Mas o festival foi além do que o nome sugere. Com trilhas que cruzaram inteligência artificial, neurociência, agronegócio, cultura, mobilidade urbana e empreendedorismo, o SPIW mostrou que inovação, em São Paulo, tem muitas linguagens.
Palestras que pararam o público
Um dos momentos mais comentados foi o encontro entre o físico Marcelo Gleiser e a neurocientista Suzana Herculano-Houzel, no painel "Pensar melhor para viver melhor: o futuro da mente humana". A conversa lotou o palco na FAAP e equilibrou a ciência de ponta com reflexões acessíveis sobre comportamento e aprendizado, o tipo de debate que raramente aparece em eventos de tecnologia.
Outro destaque foi o painel "Fluxos: Identidade, Travessia e Pertencimento", com Txai Suruí, Christian Dunker e Gabriela Pederneiras. A discussão sobre identidade em um mundo hiperconectado trouxe perspectivas que fugiram do formato corporativo e chamaram atenção pela profundidade. Luiz Felipe Pondé e Fabrício Carpinejar também marcaram presença nos debates sobre comportamento humano e sociedade contemporânea.
Na trilha de Inteligência Artificial, as palestras sobre agentes autônomos e sobre o embate entre IA e cibersegurança movimentaram o Palco 8 do Pacaembu. Já o cineasta e também vencedor do Oscar Globo de Ouro e do Grammy, norte-americano Spike Jonze surpreendeu ao trazer uma visão sobre criatividade e experimentação que ressoou especialmente entre o público menos técnico.
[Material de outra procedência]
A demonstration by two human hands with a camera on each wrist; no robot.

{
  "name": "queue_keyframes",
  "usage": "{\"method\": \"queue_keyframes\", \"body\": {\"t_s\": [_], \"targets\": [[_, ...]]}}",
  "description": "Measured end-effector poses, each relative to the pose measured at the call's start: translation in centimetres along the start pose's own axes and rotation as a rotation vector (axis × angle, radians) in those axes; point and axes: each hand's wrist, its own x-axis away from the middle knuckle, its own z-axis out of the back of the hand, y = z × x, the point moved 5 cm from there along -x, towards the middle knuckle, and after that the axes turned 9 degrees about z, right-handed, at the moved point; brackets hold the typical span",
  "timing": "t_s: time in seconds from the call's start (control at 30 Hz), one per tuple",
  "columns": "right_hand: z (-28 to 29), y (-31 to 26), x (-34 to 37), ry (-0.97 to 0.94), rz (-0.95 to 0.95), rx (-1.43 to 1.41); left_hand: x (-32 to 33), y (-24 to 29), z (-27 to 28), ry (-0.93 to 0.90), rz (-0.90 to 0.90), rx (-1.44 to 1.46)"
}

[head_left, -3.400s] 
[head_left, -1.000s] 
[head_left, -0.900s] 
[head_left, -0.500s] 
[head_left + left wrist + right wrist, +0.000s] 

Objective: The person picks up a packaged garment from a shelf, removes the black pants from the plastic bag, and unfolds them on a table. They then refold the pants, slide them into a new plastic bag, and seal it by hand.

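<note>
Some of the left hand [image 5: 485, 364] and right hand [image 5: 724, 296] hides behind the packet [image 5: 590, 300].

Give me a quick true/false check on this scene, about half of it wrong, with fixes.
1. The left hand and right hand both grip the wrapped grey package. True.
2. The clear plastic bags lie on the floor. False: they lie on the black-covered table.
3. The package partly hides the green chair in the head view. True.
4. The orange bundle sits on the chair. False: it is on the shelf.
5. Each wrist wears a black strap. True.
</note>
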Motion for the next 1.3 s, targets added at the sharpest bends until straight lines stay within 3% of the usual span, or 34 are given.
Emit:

O que as marcas trouxeram de diferente
Do lado das ativações, algumas empresas souberam transformar seus estandes em experiências que o público realmente quis viver. Um dos mais concorridos foi o da Meta em parceria com a Oakley, que apresentou ao público brasileiro os novos óculos inteligentes da linha, dispositivos com inteligência artificial integrada que chegaram recentemente ao mercado. No estande, consultores explicavam o funcionamento de cada modelo e os visitantes podiam testar os óculos em atividades práticas. Umz delas foi a de golfe online: com os óculos, o jogo projetava a linha ideal de tacada em tempo real, mostrando o ângulo e a direção exatos para acertar a bolinha no buraco. Simples, interativo e surpreendente, foi o tipo de experiência que une tecnologia e diversão sem precisar de explicação.
A NVIDIA também marcou presença com uma ativação voltada ao universo gamer, combinando palestras sobre IA nos jogos com demonstrações interativas. E o Governo de São Paulo apostou numa experiência imersiva em formato de jogo 3D com elementos de escape room, simulando uma missão de defesa do estado contra ataques cibernéticos, uma forma incomum, e bastante eficaz, de apresentar política pública ao grande público.
Uma estreia à altura da cidade
O SPIW estreou como uma das iniciativas mais ambiciosas do ecossistema de inovação brasileiro. Com delegações de 20 países numa área dedicada à diplomacia da inovação, o evento sinalizou que São Paulo quer, de fato, ocupar um lugar de protagonismo no mapa global da tecnologia.
A segunda edição ainda não tem data confirmada, mas a primeira já deixou claro: há espaço, público e energia para isso.